— Dataset section —
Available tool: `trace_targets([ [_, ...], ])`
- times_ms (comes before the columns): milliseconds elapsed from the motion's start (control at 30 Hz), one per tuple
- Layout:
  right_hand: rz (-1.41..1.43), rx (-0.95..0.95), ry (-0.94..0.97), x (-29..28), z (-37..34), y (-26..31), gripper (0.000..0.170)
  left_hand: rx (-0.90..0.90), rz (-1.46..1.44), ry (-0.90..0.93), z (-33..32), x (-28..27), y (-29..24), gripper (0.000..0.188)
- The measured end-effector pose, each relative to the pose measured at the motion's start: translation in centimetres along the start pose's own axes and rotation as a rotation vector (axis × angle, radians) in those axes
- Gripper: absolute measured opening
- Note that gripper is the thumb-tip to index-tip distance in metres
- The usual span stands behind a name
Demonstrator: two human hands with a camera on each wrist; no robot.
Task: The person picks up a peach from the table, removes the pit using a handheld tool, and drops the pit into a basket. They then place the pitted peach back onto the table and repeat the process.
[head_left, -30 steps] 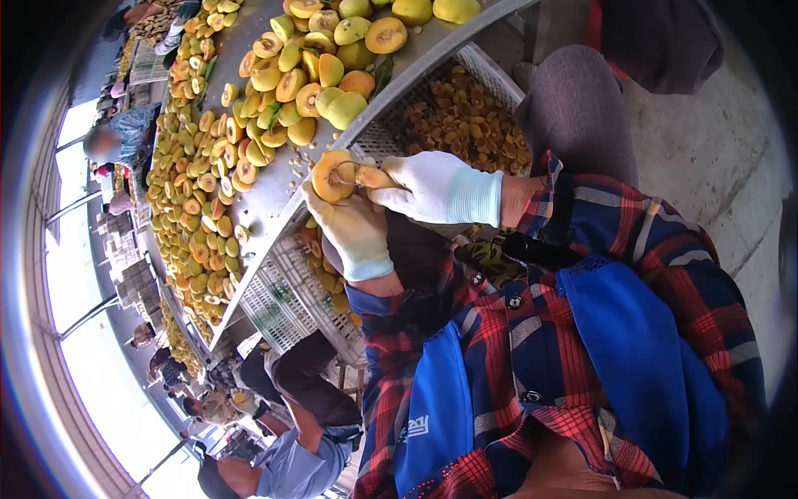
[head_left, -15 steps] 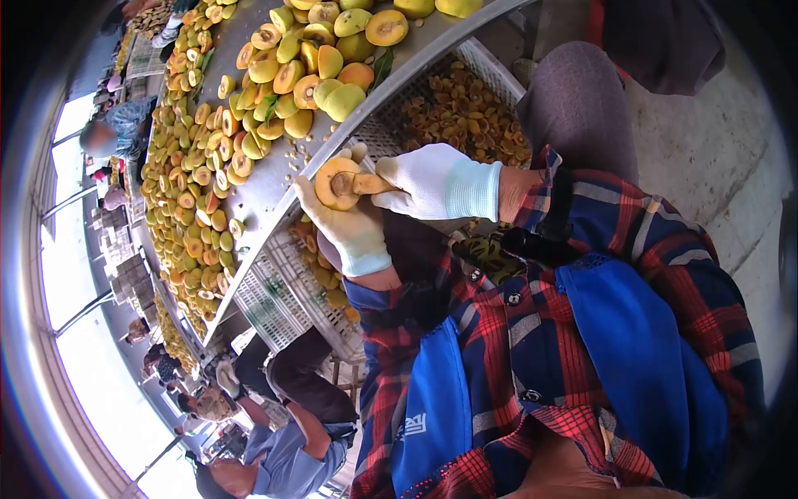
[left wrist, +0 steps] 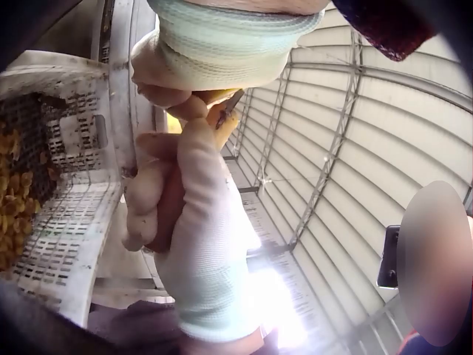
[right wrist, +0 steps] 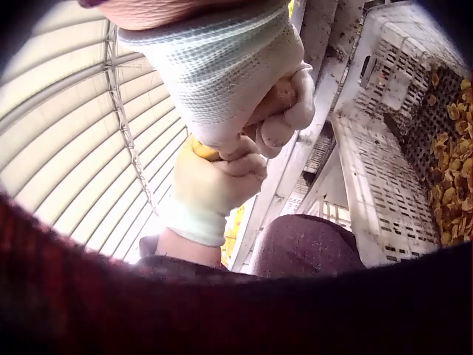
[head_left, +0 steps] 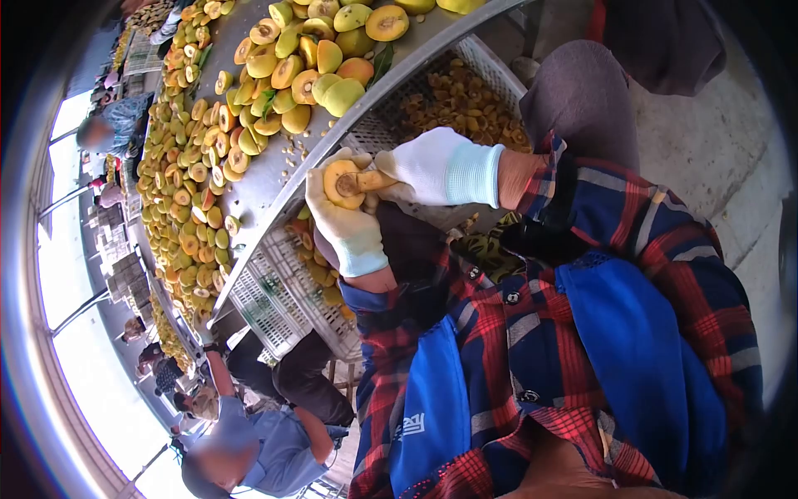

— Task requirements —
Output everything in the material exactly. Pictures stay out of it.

— Answer section —
Available tool: `trace_targets([ [_, ...], ])`
- times_ms (comes before the columns): milliseconds elapsed from the motion's start (control at 30 Hz), one per tuple
- Layout:
  right_hand: rz (-1.41..1.43), rx (-0.95..0.95), ry (-0.94..0.97), x (-29..28), z (-37..34), y (-26..31), gripper (0.000..0.170)
  left_hand: rx (-0.90..0.90), rz (-1.46..1.44), ry (-0.90..0.93), z (-33..32), x (-28..27), y (-29..24), gripper (0.000..0.188)
- The measured end-effector pose, each relative to the pose measured at the motion's start: translation in centimetres along the start pose's own axes and rotation as a rotation vector (axis × angle, radians) in those axes
- Gripper: absolute measured opening
- Note that gripper is the thumb-tip to index-tip distance in metres
- The usual span stands behind a name
Demonstrator: two human hands with a camera on each wrist; no robot.
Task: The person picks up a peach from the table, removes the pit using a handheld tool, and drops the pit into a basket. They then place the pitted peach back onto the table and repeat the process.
[head_left, -30 steps] 
[head_left, -15 steps] 
[left wrist, +0 steps] 
[right wrist, +0 steps] 
[head_left, +0 steps] 

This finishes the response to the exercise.